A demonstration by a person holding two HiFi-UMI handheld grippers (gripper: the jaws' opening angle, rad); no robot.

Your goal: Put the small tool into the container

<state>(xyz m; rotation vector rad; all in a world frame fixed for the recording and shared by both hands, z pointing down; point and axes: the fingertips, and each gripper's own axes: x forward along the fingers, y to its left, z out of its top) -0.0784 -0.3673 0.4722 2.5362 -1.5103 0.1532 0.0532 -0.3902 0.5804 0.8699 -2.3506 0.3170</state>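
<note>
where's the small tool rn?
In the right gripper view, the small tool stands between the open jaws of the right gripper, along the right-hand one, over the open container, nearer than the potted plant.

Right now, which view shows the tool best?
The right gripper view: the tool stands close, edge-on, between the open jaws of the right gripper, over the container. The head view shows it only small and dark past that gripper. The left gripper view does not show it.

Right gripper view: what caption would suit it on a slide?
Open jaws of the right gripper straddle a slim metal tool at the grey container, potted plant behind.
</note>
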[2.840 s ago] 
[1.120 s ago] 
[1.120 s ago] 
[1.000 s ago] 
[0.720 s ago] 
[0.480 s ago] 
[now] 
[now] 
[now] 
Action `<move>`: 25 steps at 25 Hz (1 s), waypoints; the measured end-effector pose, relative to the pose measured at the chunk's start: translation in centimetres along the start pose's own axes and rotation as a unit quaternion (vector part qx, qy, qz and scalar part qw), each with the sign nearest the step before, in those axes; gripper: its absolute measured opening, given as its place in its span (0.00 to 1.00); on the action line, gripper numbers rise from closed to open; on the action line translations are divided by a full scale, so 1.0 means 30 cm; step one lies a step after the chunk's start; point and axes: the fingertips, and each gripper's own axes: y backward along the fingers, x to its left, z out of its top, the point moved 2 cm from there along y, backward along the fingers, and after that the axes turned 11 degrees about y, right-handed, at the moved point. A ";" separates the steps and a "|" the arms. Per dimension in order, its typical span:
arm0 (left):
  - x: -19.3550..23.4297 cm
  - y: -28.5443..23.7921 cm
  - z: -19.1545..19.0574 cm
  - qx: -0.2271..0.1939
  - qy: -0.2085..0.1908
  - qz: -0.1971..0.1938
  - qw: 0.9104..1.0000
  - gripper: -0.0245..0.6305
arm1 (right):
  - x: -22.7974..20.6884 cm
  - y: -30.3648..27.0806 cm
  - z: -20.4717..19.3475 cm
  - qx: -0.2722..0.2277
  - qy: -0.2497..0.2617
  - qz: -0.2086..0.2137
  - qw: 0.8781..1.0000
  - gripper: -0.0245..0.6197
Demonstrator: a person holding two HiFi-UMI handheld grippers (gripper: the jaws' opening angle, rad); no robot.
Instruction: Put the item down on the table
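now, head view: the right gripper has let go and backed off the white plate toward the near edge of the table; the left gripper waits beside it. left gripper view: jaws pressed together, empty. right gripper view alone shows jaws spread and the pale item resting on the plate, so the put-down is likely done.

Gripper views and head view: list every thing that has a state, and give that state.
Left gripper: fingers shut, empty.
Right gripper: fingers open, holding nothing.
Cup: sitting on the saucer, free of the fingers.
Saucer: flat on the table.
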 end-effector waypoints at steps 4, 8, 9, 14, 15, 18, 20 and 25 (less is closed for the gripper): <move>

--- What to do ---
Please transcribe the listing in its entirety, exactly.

--- Solution to this problem ---
A demonstration by a person holding two HiFi-UMI handheld grippers (gripper: the jaws' opening angle, rad); no robot.

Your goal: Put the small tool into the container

<state>(xyz m; rotation vector rad; all in a world frame fixed for the recording and shared by both hands, z pointing down; point and axes: the fingertips, and each gripper's own axes: x forward along the fingers, y to its left, z out of its top) -0.0784 -0.3673 0.4722 2.5362 -1.5103 0.1532 0.0532 -0.3902 0.5804 0.8699 -2.3506 0.3170</state>
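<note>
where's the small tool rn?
In the right gripper view, the small tool stands between the open jaws of the right gripper, along the right-hand one, over the open container, nearer than the potted plant.

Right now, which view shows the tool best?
The right gripper view: the tool stands close, edge-on, between the open jaws of the right gripper, over the container. The head view shows it only small and dark past that gripper. The left gripper view does not show it.

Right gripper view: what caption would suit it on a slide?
Open jaws of the right gripper straddle a slim metal tool at the grey container, potted plant behind.
</note>
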[2.840 s ago] 
[1.120 s ago] 
[1.120 s ago] 
[1.000 s ago] 
[0.720 s ago] 
[0.480 s ago] 
[now] 
[now] 
[now] 
Action `<move>`: 25 steps at 25 Hz (1 s), waypoints; the measured end-effector pose, relative to the pose measured at the chunk's start: translation in centimetres along the start pose's own axes and rotation as a unit quaternion (vector part qx, qy, qz and scalar part qw), each with the sign nearest the step before, in those axes; gripper: its absolute measured opening, given as its place in its span (0.00 to 1.00); on the action line, gripper numbers rise from closed to open; on the action line translations are divided by a full scale, so 1.0 means 30 cm; step one lies a step after the chunk's start; point and axes: the fingertips, and each gripper's own axes: y backward along the fingers, x to its left, z out of its top, the point moved 2 cm from there along y, backward along the fingers, and after that the axes turned 11 degrees about y, right-handed, at the moved point. A ";" separates the steps and a "|" the arms. Per dimension in order, its typical span:
arm0 (left):
  - x: -19.3550..23.4297 cm
  - y: -28.5443..23.7921 cm
  - z: -19.1545..19.0574 cm
  - qx: -0.2271..0.1939
  - qy: -0.2085..0.1908
  - qz: -0.1971..0.1938
  - qw: 0.9104..1.0000
  - gripper: -0.0245..0.6305
arm1 (right):
  - x: -22.7974..20.6884 cm
  - y: -30.3648..27.0806 cm
  - z: -20.4717..19.3475 cm
  - qx: -0.2722..0.2277
  - qy: -0.2497..0.2617
  - qz: -0.2086..0.2137
  - qw: 0.8781..1.0000
  - gripper: -0.0245..0.6197
Demonstrator: a person holding two HiFi-UMI handheld grippers (gripper: the jaws' opening angle, rad); no robot.
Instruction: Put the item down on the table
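now, head view: the right gripper has let go and backed off the white plate toward the near edge of the table; the left gripper waits beside it. left gripper view: jaws pressed together, empty. right gripper view alone shows jaws spread and the pale item resting on the plate, so the put-down is likely done.

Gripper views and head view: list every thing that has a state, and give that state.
Left gripper: fingers shut, empty.
Right gripper: fingers open, holding nothing.
Cup: sitting on the saucer, free of the fingers.
Saucer: flat on the table.
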 end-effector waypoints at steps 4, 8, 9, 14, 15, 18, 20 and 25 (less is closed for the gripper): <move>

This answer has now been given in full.